==== GIVEN DATA ====

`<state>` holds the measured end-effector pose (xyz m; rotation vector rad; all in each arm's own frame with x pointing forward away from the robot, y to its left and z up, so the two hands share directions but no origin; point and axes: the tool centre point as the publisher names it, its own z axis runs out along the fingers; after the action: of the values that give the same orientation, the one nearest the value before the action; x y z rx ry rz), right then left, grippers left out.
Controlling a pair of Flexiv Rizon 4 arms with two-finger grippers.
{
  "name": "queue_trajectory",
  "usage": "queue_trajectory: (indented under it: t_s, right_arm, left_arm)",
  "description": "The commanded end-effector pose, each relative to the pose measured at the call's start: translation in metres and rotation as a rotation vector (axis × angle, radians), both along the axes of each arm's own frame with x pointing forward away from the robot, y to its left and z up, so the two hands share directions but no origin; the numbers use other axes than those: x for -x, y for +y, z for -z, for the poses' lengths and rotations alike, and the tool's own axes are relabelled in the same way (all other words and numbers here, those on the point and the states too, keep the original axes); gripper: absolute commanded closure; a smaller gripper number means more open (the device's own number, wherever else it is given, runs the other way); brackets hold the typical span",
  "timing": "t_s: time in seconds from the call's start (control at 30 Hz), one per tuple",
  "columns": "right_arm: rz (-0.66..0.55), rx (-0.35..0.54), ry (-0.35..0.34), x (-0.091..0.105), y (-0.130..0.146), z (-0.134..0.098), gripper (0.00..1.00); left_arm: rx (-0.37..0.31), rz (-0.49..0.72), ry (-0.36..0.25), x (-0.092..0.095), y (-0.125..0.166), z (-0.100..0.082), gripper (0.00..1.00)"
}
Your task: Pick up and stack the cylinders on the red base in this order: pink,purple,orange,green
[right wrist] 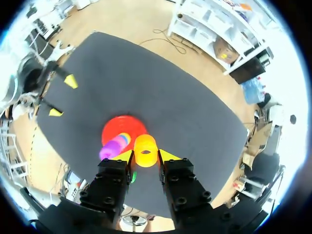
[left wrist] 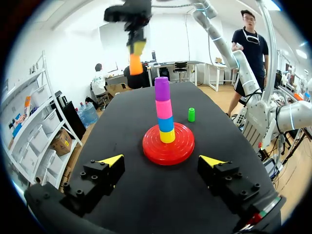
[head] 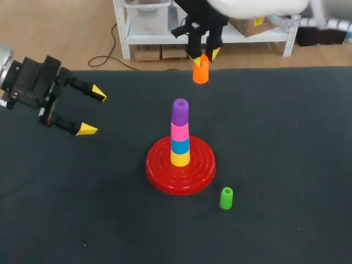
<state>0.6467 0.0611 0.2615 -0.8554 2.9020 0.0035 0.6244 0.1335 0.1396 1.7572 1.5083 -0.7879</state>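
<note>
On the red base (head: 159,176) stands a stack of yellow, blue, pink and purple cylinders, the purple cylinder (head: 180,111) on top. My right gripper (head: 202,55) hangs high over the table's far side, shut on the orange cylinder (head: 201,70). In the right wrist view the orange cylinder (right wrist: 145,150) sits between the yellow fingertips, with the base (right wrist: 117,130) and stack far below. The green cylinder (head: 226,198) stands on the table by the base's front right. My left gripper (head: 91,111) is open at the left, well away from the base; its wrist view shows the stack (left wrist: 164,108) ahead.
The black table (head: 286,143) stretches around the base on all sides. Its far edge runs just behind the right gripper.
</note>
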Motion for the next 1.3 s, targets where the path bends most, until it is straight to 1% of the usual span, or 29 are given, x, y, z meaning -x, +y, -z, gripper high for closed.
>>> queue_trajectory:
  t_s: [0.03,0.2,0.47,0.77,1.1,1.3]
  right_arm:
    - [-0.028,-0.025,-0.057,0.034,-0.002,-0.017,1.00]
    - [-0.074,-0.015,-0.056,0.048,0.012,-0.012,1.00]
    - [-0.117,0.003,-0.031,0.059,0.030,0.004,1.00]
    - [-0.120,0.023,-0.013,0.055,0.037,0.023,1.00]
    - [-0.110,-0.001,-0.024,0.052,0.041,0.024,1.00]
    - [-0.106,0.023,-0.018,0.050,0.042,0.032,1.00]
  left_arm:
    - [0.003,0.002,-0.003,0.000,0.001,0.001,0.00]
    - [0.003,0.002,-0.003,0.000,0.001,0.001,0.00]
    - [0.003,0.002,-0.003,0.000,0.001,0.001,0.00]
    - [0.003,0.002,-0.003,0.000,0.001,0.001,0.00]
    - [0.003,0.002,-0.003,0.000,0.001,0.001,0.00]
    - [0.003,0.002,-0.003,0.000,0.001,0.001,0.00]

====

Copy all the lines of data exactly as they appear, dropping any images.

`<state>` holds the measured end-effector pose (xyz m; rotation vector rad; all in each arm's own frame with x pointing forward away from the robot, y to its left and z up, so the two hands share directions but no origin; point and axes: the tool centre point as the publisher names it, its own z axis runs out along the fingers; after the action: of the values that give the same orientation, the one nearest the value before the action; x y z rx ry rz), right then left, grippers left out.
Controlling a pair of Flexiv Rizon 4 arms with two-finger grippers.
{
  "name": "queue_trajectory",
  "usage": "queue_trajectory: (indented under it: t_s, right_arm, left_arm)",
  "description": "The commanded end-effector pose, each relative to the pose measured at the call's start: translation in metres and rotation as a rotation vector (axis × angle, radians), both along the axes of each arm's own frame with x pointing forward away from the robot, y to its left and z up, so the two hands share directions but no origin; the numbers use other axes than those: x for -x, y for +y, z for -z, for the poses' lengths and rotations alike, and the tool's own axes are relabelled in the same way (all other words and numbers here, those on the point and the states too, keep the original axes); gripper: absolute commanded closure; a smaller gripper number means more open (the device's own number, wherever else it is given, runs the other way); brackets hold the typical span",
  "timing": "t_s: time in seconds from the call's start (control at 30 Hz), one per tuple",
  "columns": "right_arm: rz (-0.66..0.55), rx (-0.35..0.54), ry (-0.35..0.34), x (-0.091..0.105), y (-0.130..0.146), z (-0.134..0.098), gripper (0.00..1.00); left_arm: rx (-0.37..0.31), rz (-0.49..0.72), ry (-0.36..0.25), x (-0.092..0.095), y (-0.125..0.166), z (-0.100..0.082), gripper (0.00..1.00)"
}
Your task: Pick up and stack the cylinders on the red base in this order: pink,purple,orange,green
[right wrist] 
[left wrist] 
[head] 
<state>0.6467 0.0611 0.2615 -0.8554 2.9020 0.0035 0.6244 0.1335 0.1396 1.7572 1.5083 -0.7879</state>
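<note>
On the red base (head: 159,176) stands a stack of yellow, blue, pink and purple cylinders, the purple cylinder (head: 180,111) on top. My right gripper (head: 202,55) hangs high over the table's far side, shut on the orange cylinder (head: 201,70). In the right wrist view the orange cylinder (right wrist: 145,150) sits between the yellow fingertips, with the base (right wrist: 117,130) and stack far below. The green cylinder (head: 226,198) stands on the table by the base's front right. My left gripper (head: 91,111) is open at the left, well away from the base; its wrist view shows the stack (left wrist: 164,108) ahead.
The black table (head: 286,143) stretches around the base on all sides. Its far edge runs just behind the right gripper.
</note>
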Motion for the next 1.3 s, targets where the path bends most, until it is straight to 1% of the usual span, or 29 are given, x, y, z meaning -x, +y, -z, gripper high for closed.
>>> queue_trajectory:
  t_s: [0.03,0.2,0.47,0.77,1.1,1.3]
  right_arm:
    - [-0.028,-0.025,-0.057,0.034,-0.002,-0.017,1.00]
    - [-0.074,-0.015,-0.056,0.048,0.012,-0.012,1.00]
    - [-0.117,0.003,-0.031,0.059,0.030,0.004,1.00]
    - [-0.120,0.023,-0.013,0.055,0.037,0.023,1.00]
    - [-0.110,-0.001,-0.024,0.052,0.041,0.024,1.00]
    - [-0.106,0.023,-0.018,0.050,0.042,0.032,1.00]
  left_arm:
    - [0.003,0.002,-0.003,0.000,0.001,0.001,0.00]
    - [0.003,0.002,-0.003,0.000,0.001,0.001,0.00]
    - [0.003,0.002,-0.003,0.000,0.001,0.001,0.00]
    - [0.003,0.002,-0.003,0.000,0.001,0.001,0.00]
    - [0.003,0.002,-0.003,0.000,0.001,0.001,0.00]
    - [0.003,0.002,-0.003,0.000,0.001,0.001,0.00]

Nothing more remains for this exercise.